I was thinking here about two young adult books in particular - 'junk' and 'doing it' by melvin burgess. One deals with drug use and the other with the sexual experiences of four boys in their late teens. Has anyone read these books and if so what did you think? Is their content appropriate for teenagers of any age or do you think that books should have age ratings if they deal with more adult subject matter?

Thanks!

Colyngbourne Wed 21-Jan-15 20:29:44

I think both books are for older teens but I would never put age ratings on YA books or children's books. I would suggest age 14-15 for both books. I wouldn't recommend Burgess's book "Bitch: My Life as a Dog". There are very few books I would disrecommend, but that is one - entirely unsuitable for teens at all, though I'm sure it would prompt a lot of interesting discussions with older teens in a small-class context.

Booksteensmagazines Thu 22-Jan-15 09:00:36

I read Junk as part of a course I studied on YA writing. It is for older teens and although the subject is tough I think it is a good book with a powerful message. Ultimately it did not glamourise drug taking and I would recommend it to older teens.

I haven't read doing it or my life as a bitch (although I heard an extract and it made me uncomfortable). I think these are books that I wouldn't recommend to a teen unless I read them through myself.

Takver Thu 22-Jan-15 15:16:31

If we're talking 15 and up, then surely they're also likely to be reading adult books anyway?

I've said this before - but given that the series of choice when I was dd's age (12) was Flowers in the Attic, frankly I think that well written YA books have to be an improvement! (If you don't know it, be grateful, think rape, incest, child abuse, and very bad writing . . . )

FriendlyLadybird Fri 23-Jan-15 10:45:57

Not only do I think those subjects entirely appropriate for teens to read about, I think they should be compulsory.
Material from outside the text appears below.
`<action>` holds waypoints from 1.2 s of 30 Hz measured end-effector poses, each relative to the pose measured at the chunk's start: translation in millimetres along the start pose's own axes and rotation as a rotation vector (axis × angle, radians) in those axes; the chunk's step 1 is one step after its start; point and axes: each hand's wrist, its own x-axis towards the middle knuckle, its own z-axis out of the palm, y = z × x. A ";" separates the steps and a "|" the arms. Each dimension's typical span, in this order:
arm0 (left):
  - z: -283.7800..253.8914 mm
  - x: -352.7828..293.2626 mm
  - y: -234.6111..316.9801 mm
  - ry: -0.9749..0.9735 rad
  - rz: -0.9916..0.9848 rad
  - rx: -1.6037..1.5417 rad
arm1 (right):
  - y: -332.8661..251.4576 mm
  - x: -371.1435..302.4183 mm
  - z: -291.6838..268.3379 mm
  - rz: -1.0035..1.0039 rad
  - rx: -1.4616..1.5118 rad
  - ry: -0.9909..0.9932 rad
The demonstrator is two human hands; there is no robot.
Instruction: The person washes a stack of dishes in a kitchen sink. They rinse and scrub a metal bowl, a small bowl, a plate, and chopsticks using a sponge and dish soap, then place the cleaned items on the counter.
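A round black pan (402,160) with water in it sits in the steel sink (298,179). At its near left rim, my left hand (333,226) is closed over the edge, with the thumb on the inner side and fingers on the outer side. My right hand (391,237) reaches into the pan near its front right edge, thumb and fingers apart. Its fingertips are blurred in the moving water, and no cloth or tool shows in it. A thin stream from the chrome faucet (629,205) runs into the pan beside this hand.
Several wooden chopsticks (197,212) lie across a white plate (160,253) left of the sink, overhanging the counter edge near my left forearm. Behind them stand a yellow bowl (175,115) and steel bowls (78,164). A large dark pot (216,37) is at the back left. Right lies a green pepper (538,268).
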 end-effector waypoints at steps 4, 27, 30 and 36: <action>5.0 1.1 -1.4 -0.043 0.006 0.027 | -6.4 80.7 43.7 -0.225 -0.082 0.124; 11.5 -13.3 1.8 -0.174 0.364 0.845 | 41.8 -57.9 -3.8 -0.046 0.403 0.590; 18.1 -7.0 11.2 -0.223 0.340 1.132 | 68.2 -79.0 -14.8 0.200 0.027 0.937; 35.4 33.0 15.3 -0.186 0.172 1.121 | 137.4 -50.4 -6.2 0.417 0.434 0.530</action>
Reading about sex and drugs in a well-written novel is the way to get them thinking deeply about the issues and perhaps affect the way that they approach them (or, hopefully, in the case of drugs, reject them) themselves.

TheCountessofFitzdotterel Fri 23-Jan-15 14:32:38

I think Junk is superb and it's certainly not going to suck teens into a life of drug use - far more likely to do the opposite.

I don't think we need parental advisory stickers or age ratings, though, because it's fairly obvious what the subject matter is.

I wouldn't be worried about any actual teens reading it. Though I do think parents of younger children should be careful - IME plenty of kids in the top two years of primary read YA, and I wouldn't really like my 9 year old to read it these. But what can you do? It's clear the books are for teens and if their parents let them ignore that fact, they'd ignore age ratings as well. And bookshops now tend to shelve YA away from the kids' section, so it's not like they're going to wander over there by accident.

BlueChampagne Sun 01-Feb-15 22:46:55

Mary Renault's Alexander books offer a sympathetic view of homosexuality, as well as ancient history and fine writing.

Alternatively Robert Graves's I Claudius if you want Roman politics and poison!